I stayed anyway, curled around him, letting the silence stretch between us.

Because even if he didn’t want me—not yet—I wasn’t ready to let go of this. Of him.

Chapter 26

What We Pretend To Be

ADRIAN

By the time evening settled in, Eli was steady enough to leave the bed for a while. I helped him to the couch. We went slowly, carefully, afraid he might break if I moved too fast. He leaned heavier on me than he meant to, and I pretended not to notice.

We ended up side by side, the glow from the TV painting us in pale light. He chose a movie we’d seen before, something familiar enough that we didn’t have to think.

We didn’t talk. Didn’t touch.

I sat there with my hands clasped in my lap, elbows on my thighs, waiting for cues that never came. Every few minutes, I’d catch myself glancing over.

“You want another pillow?”

“No.”

“Need your drink refilled?”

“I’m fine.”

“Too cold?”

“No, Adrian.”

He said my name as if it was both a plea and a warning. I nodded, pretending to watch the movie, then a moment later asked if he wanted socks.
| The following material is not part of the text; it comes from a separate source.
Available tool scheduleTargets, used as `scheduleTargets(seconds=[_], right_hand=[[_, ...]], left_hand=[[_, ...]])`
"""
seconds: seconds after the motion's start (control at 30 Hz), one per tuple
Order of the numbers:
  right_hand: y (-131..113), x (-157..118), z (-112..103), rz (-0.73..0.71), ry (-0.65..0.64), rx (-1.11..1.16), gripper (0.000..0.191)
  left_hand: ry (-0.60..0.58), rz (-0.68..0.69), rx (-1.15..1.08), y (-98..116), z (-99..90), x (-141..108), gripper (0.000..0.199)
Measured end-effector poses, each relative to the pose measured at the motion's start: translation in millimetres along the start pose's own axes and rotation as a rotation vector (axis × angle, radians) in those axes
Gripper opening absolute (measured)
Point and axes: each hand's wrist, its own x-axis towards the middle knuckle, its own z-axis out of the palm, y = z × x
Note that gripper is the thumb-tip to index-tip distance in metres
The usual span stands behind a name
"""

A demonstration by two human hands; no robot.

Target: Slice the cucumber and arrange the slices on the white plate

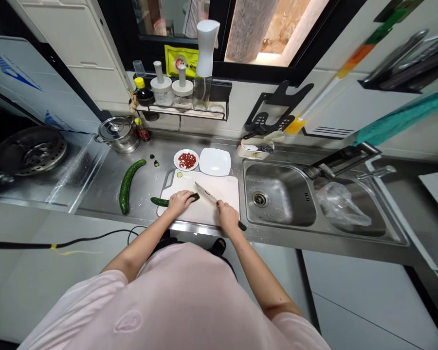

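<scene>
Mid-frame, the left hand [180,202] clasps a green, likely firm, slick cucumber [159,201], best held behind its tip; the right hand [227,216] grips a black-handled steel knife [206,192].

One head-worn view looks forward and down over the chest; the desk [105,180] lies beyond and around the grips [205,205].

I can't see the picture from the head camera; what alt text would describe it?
Seen from above, a person's left hand steadies a cucumber on a white cutting board while the right hand holds a knife. Another cucumber, a plate of red pieces and a bare white plate are nearby, with a sink to the right.
</scene>
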Motion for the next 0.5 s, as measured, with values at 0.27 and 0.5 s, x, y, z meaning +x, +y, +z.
scheduleTargets(seconds=[0.27,0.5], right_hand=[[4,0,5,-0.031,0.207,-0.042,0.034],[7,1,11,-0.142,0.391,-0.082,0.035]], left_hand=[[0.214,-0.198,-0.113,13,-23.3,18,0.029],[-0.122,0.001,-0.09,38,-29.8,41,0.032]])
Nervous energy rolled through me in waves. I couldn’t sit still. Couldn’t stop hovering. He wasn’t my patient, but I was treating him like one by monitoring his color, his breathing, the set of his jaw when pain crept in. Every instinct in me screamed to fix what I couldn’t fix.

At some point, he fell asleep sitting up, head tilted slightly toward me, mouth parted just enough that I could see the steady rhythm of his breath.

I let him sleep through the end of the movie. The credits rolled, and the room dimmed to that flickering black-and-blue screen that asks if you’re still watching. I wasn’t.

When I finally touched his shoulder, he stirred, disoriented. “Hey,” I murmured. “Let’s get you back to bed.”

He blinked at me, too tired to protest. I helped him stand, keeping him close as we made our way down the hall. Eli was warm against me, heavy in that pliant, half-asleep way that made me ache with a tenderness I didn’t know what to do with.

Once he was under the covers, I adjusted the blanket, checked the meds on the nightstand, and smoothed a wrinkle that didn’t matter.

His lashes fluttered, and for a second I thought he might say something. But he just turned his face toward the pillow, breath evening out.

I racked my brain trying to figure out a way to reach him. It used to be so easy, so natural. Now I needed an instruction manual and a miracle.